Show, from the entries below, every line in which "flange" appears.

[Stored data]
☆ ☆ ☆

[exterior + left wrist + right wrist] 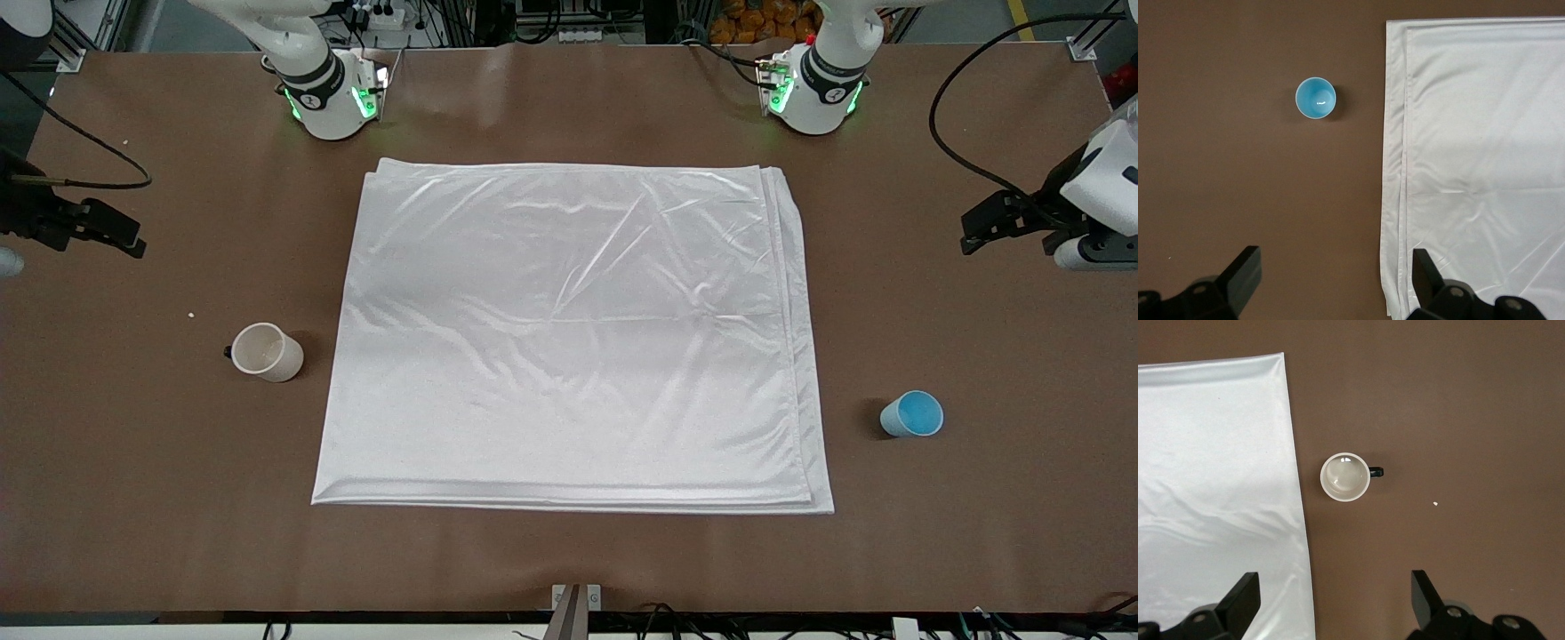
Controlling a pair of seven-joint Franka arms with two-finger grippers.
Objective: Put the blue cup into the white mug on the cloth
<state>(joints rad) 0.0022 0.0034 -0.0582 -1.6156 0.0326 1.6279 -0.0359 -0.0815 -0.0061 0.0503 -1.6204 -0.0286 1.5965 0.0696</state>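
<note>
The blue cup [913, 414] stands upright on the bare table beside the cloth [569, 338], toward the left arm's end; it also shows in the left wrist view [1315, 98]. The white mug [265, 352] with its black handle stands upright on the table beside the cloth, toward the right arm's end, and shows in the right wrist view [1345, 477]. My left gripper [978, 233] [1335, 267] is open and empty, high over the table's left-arm end. My right gripper [124, 236] [1331, 587] is open and empty, high over the right-arm end.
The folded cloth covers the middle of the brown table [569, 551]; its edge shows in both wrist views [1471, 167] [1211, 487]. The arm bases [329, 98] [813, 89] stand farther from the front camera than the cloth. Black cables [89, 142] lie near both ends.
</note>
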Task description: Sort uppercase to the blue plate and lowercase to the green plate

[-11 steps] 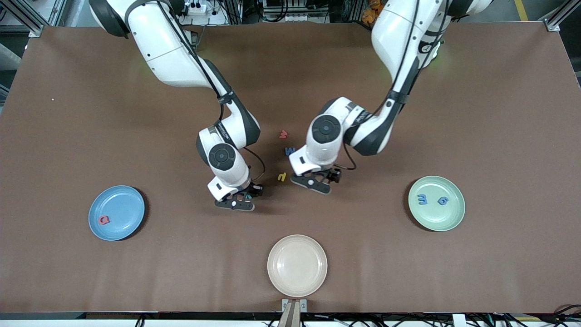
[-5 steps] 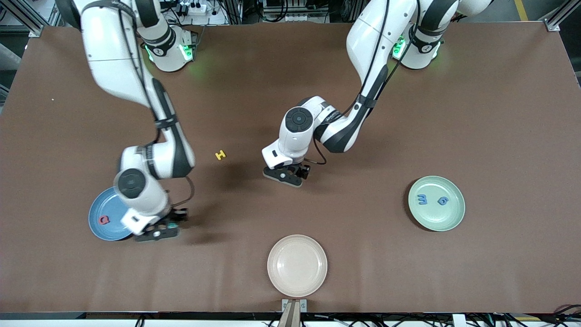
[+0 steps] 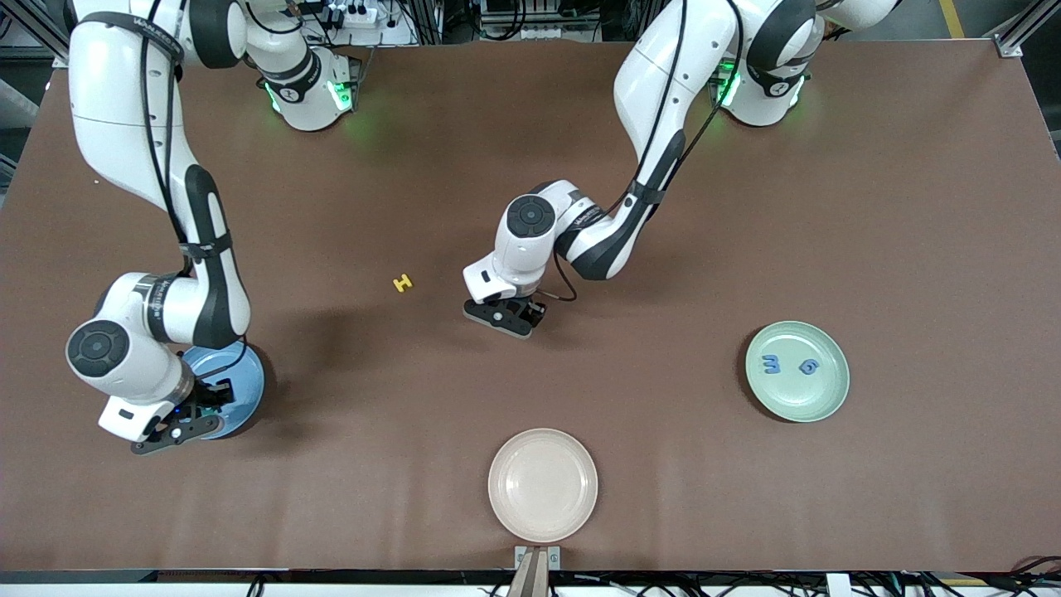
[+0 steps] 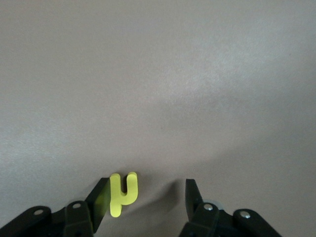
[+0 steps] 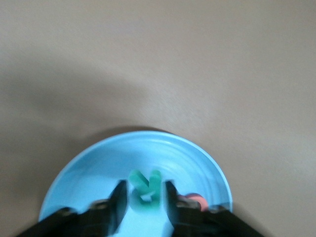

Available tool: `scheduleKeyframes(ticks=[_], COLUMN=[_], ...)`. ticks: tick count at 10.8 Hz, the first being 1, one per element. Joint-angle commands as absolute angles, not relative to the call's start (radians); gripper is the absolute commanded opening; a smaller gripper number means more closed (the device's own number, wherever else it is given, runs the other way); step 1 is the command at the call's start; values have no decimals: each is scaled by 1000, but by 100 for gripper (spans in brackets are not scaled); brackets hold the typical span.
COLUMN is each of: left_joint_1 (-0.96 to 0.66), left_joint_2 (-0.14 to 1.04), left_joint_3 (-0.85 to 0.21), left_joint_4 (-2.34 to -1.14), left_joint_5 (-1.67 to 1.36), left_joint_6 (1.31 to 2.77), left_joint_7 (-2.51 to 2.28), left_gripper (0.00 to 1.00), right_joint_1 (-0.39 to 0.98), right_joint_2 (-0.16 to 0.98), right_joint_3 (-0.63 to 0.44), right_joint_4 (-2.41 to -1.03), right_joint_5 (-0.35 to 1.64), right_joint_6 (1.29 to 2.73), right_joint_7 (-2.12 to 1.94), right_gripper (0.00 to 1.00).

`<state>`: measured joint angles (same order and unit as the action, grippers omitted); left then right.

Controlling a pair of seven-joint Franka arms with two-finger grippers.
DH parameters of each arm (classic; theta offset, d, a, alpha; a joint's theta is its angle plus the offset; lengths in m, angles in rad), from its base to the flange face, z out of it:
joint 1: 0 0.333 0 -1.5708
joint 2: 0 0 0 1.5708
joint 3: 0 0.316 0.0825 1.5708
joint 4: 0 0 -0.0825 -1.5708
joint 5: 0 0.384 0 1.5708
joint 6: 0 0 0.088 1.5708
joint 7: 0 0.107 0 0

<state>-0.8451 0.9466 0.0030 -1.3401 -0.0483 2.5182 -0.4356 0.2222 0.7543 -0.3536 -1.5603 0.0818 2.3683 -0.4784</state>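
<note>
My right gripper (image 3: 170, 431) (image 5: 144, 185) hangs low over the blue plate (image 3: 249, 385) (image 5: 94, 168). Its fingers stand slightly apart on either side of a teal uppercase R (image 5: 145, 190), with thin gaps showing. A red Q (image 5: 195, 200) lies in the plate beside it. At the table's middle, my left gripper (image 3: 500, 318) (image 4: 148, 182) is down and open around a small yellow hooked lowercase letter (image 4: 122, 193), which lies against one finger. A yellow H (image 3: 403, 283) lies toward the right arm's end. The green plate (image 3: 829, 398) holds a blue m (image 3: 772, 363) and a blue a (image 3: 808, 366).
An empty cream plate (image 3: 543, 485) sits near the table's front edge, nearer to the front camera than the left gripper. The right arm covers most of the blue plate in the front view.
The right arm swung from the table's middle to the blue plate with the teal R, and its fingers parted. The left gripper shifted to the yellow hooked letter, its fingers narrowing.
</note>
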Motion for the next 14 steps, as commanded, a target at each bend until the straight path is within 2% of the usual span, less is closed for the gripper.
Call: scheduleKeyframes(ticks=[1,3,6,9,10,12,14], left_joint_1=[-859,-858,-857,-857,-857,-857,-857], left_joint_2=[966,966,971,974,974,974,974], left_joint_3=[21,21,38,38,38,40,43], left_joint_4=[-1318,-1321,-1321,-1321,-1321,-1322,-1324], left_joint_5=[-72,-71,-72,-72,-72,-71,-69], left_joint_6=[2526,2525,2525,2525,2525,2525,2520], left_joint_7=[-445,-440,-437,-437,-437,-437,-437], left_gripper=[68,67,65,64,60,29,13], right_joint_1=[253,285,414,570,618,711,765], right_joint_2=[727,645,523,453,442,439,431], right_joint_3=[-341,-331,-328,-295,-295,-295,-295], right_joint_4=[-1589,-1673,-1833,-1986,-2037,-2078,-2130], right_joint_5=[104,123,135,222,224,224,224], right_joint_6=[2288,2256,2270,2420,2495,2533,2558], right_joint_7=[-494,-453,-318,-314,-314,-246,-222], right_gripper=[100,100,100,100,100,100,100])
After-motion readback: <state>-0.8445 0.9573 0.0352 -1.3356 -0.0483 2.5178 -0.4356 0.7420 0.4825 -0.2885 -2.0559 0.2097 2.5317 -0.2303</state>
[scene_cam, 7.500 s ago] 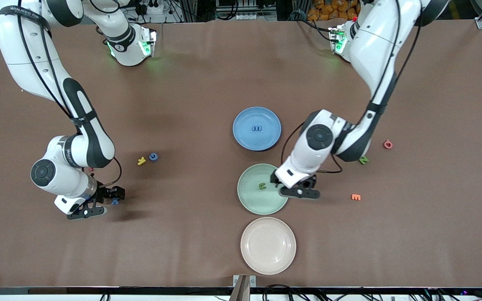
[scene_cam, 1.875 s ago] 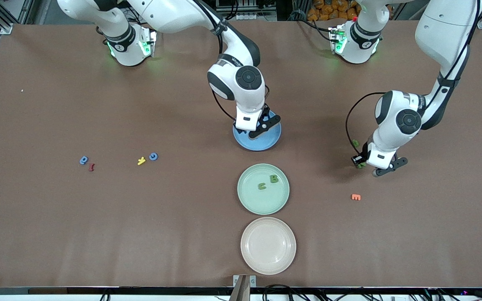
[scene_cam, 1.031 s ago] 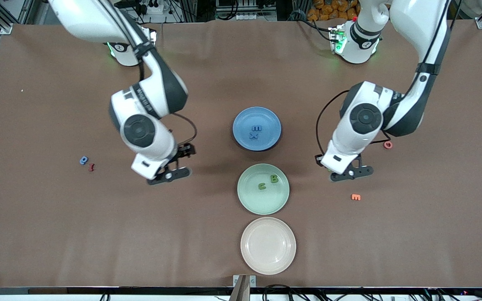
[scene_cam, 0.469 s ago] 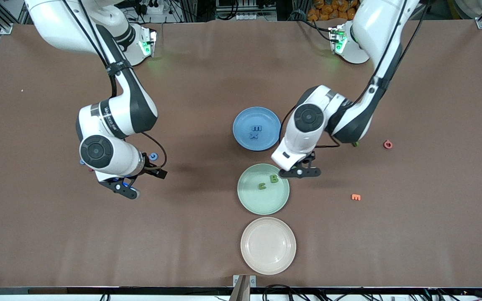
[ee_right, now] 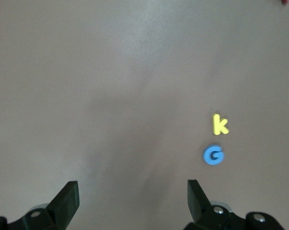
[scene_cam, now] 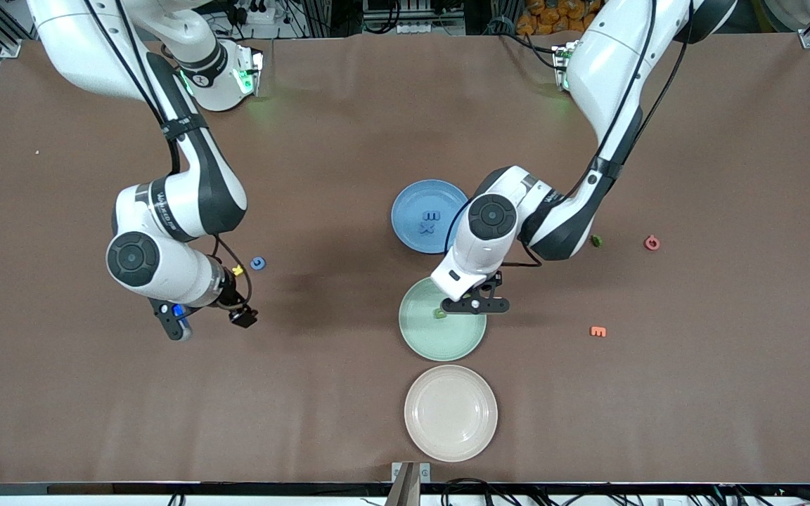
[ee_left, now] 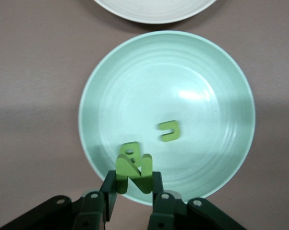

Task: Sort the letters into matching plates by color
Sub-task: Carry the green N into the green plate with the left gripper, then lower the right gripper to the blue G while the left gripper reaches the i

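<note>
**Left wrist view: green N pinched over the mint plate**

Clamping the left claw (ee_left: 133, 186) on a green letter N (ee_left: 134, 171), upright between the two fingers, and hovering with it over the rim of the pale green plate (ee_left: 211, 86). Showing two more green letters lying inside that plate: a hooked green letter (ee_left: 169, 131) near the middle, and a second green letter (ee_left: 130, 149) right under the held N, partly covered by it and hard to read.

From the front view, hanging the left claw (scene_cam: 473, 303) over that plate's (scene_cam: 442, 337) edge farther from the camera. Lining up three plates down the middle of the worktop (scene_cam: 349, 393): blue plate (scene_cam: 412, 200) farthest from the camera, pale green plate next, cream plate (scene_cam: 451, 412) nearest. Resting inside the blue plate, a blue E (scene_cam: 431, 216) and a blue X (scene_cam: 427, 228), just beside each other.

Spreading the right claw (ee_right: 132, 196) wide, gripping nothing, over bare worktop toward the right arm's end (scene_cam: 208, 322). Lying near it, a blue G (ee_right: 213, 155) just beside a yellow k (ee_right: 220, 124).

Lying loose toward the left arm's end: a lone green letter (scene_cam: 595, 240), a red letter (scene_cam: 652, 243) near it, and an orange letter (scene_cam: 598, 331) nearer the camera.
</note>
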Available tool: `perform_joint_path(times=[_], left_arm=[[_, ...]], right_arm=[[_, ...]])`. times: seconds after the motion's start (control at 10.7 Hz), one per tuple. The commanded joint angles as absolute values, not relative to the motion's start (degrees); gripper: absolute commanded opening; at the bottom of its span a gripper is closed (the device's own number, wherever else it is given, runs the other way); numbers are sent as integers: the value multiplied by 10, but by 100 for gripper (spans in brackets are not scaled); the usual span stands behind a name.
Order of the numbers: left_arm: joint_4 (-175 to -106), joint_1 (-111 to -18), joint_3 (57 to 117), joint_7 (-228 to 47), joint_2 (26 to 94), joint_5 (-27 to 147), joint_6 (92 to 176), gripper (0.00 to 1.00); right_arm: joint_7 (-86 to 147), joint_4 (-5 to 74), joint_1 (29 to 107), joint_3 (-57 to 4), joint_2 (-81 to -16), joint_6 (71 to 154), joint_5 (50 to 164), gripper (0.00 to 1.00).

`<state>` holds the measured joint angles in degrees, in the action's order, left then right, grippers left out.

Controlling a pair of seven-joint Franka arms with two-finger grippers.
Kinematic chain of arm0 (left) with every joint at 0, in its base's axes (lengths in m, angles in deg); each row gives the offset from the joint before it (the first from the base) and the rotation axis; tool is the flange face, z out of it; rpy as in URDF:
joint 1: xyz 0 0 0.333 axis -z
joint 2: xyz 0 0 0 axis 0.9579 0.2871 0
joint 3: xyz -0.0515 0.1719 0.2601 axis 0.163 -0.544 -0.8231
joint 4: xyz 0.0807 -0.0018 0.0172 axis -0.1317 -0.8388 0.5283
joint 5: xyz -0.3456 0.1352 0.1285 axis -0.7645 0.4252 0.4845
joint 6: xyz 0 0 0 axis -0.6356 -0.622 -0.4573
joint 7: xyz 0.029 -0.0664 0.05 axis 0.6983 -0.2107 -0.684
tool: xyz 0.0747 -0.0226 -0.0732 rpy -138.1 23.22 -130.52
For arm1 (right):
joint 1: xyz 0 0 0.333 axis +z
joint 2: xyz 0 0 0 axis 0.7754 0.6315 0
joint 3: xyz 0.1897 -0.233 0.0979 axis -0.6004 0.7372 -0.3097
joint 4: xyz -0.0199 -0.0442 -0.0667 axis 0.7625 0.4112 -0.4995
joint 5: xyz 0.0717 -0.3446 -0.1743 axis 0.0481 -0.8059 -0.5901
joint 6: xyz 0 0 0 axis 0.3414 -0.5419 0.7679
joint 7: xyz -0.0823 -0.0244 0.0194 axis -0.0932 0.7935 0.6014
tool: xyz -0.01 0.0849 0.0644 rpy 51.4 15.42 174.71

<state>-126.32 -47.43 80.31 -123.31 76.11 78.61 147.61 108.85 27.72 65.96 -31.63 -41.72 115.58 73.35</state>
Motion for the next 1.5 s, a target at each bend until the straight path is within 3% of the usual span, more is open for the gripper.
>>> perform_joint_path(times=[0.0,0.09,0.28,0.66,0.94,1.12,1.41], left_arm=[[-1244,-462,799,-1269,792,787,1519,0],[-1242,-462,799,-1270,794,787,1527,0],[-1242,-462,798,-1277,795,788,1528,99],[-1248,-473,793,-1271,762,799,1509,100],[-1260,-526,795,-1185,692,801,1383,100],[-1313,-558,796,-1141,632,801,1352,100],[-1454,-618,801,-1050,518,796,1362,100]], right_arm=[[1197,340,648,-321,-435,1221,734,100],[1197,358,645,-321,-438,1224,734,100],[1197,424,640,-321,-460,1275,726,100],[1196,519,640,-321,-487,1348,712,100],[1197,564,641,-322,-490,1391,713,100],[1202,585,643,-322,-487,1425,714,100],[1202,602,648,-322,-482,1455,714,100]])
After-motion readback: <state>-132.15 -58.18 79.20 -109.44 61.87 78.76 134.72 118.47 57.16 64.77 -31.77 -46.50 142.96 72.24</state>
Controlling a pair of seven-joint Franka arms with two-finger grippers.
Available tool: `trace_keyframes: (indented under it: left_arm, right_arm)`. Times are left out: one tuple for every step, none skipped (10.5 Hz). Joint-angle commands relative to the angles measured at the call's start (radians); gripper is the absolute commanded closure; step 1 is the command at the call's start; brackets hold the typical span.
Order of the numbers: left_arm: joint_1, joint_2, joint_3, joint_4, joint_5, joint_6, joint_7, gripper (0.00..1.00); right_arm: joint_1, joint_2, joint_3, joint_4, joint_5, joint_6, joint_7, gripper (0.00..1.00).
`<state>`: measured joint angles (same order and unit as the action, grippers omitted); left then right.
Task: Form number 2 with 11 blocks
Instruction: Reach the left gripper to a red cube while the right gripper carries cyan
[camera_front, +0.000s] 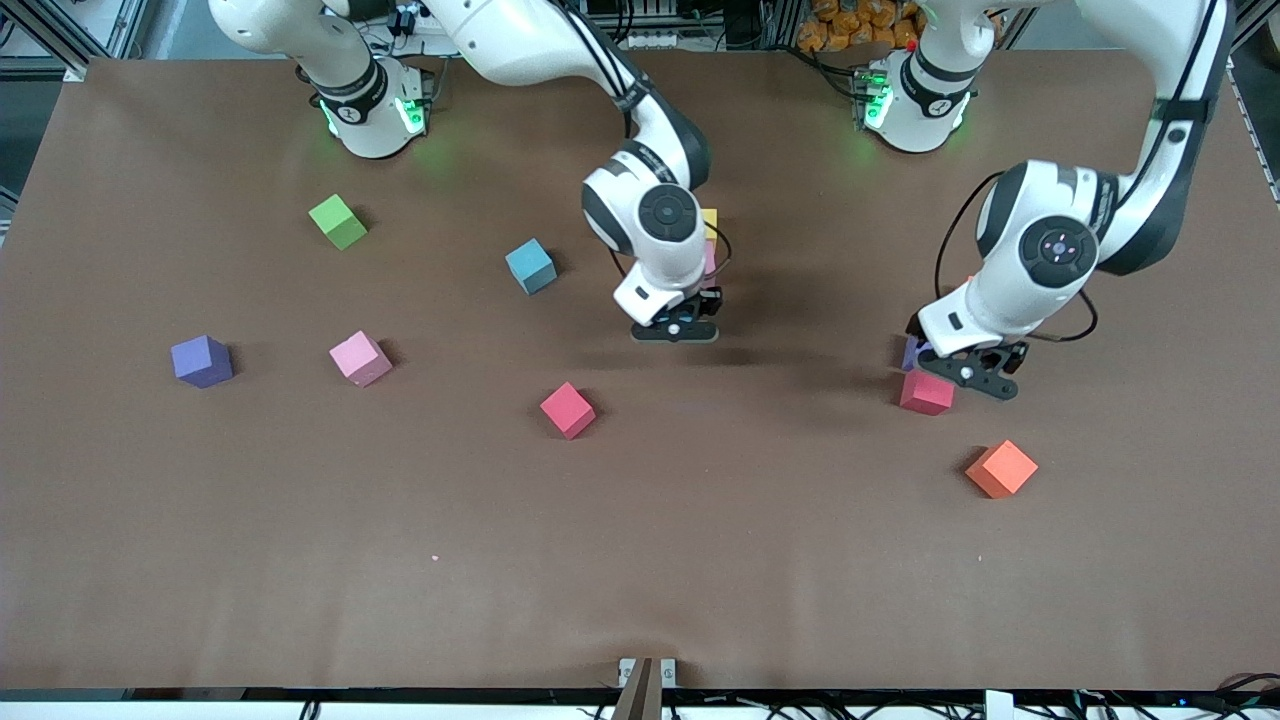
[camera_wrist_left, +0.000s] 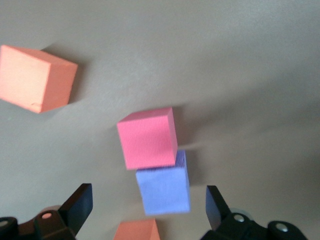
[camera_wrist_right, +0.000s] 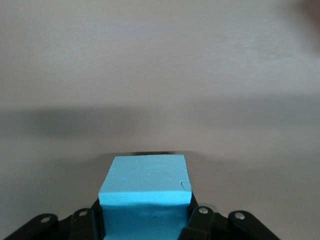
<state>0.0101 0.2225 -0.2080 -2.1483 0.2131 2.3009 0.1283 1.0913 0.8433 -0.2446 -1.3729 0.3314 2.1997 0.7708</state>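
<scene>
Blocks of matte foam, small equal cubes, are scattered across the brown bench (camera_front: 640, 560); no blocky digit 2 is legible yet. A yellow cube (camera_front: 710, 220) and a pink cube (camera_front: 710, 258) show only as slivers at the right arm's wrist, near mid-bench; in the inspector's judgement this is where the figure is being started, though the arm hides most of it.

The right pincer (camera_front: 676, 330) hangs over mid-bench, pinching a light blue cube (camera_wrist_right: 144, 192), evidently carried for placement in the figure. The left pincer (camera_front: 968, 368), spread wide, hovers low at the left arm's end of the bench, its fingers (camera_wrist_left: 77, 205) flanking a lilac-purple cube (camera_wrist_left: 164, 189) that touches a red cube (camera_wrist_left: 147, 137). Judged: a pick is being lined up.

Count visible:
- Light blue: two, one held, one darker teal (camera_front: 530, 266) on the bench.
- Red: two, the second (camera_front: 567, 409) near mid-bench.
- Pink: two seen, one loose (camera_front: 360, 358).
- Purple: two, one dark (camera_front: 202, 361) toward the right arm's end.
- Orange: one (camera_front: 1001, 468), plus a second orange-toned face (camera_wrist_left: 137, 231) at the left wrist view's edge.
- Yellow: one seen.
- Green: one (camera_front: 338, 221), apart, toward the right arm's end.
</scene>
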Motion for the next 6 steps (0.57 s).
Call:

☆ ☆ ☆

- Response for this exercise:
DH parameters of each arm (classic; theta offset, d, a, alpha; a joint's theta is its angle plus the offset; lengths in m, angles in rad), from its base to the flange face, z out of it:
Kinematic chain of arm0 (left) with every joint at 0, in its base's axes (lengths in m, angles in deg); each row gives the offset from the joint before it (the first from the base) and the rotation axis; tool is the flange face, z out of it; rpy as in URDF:

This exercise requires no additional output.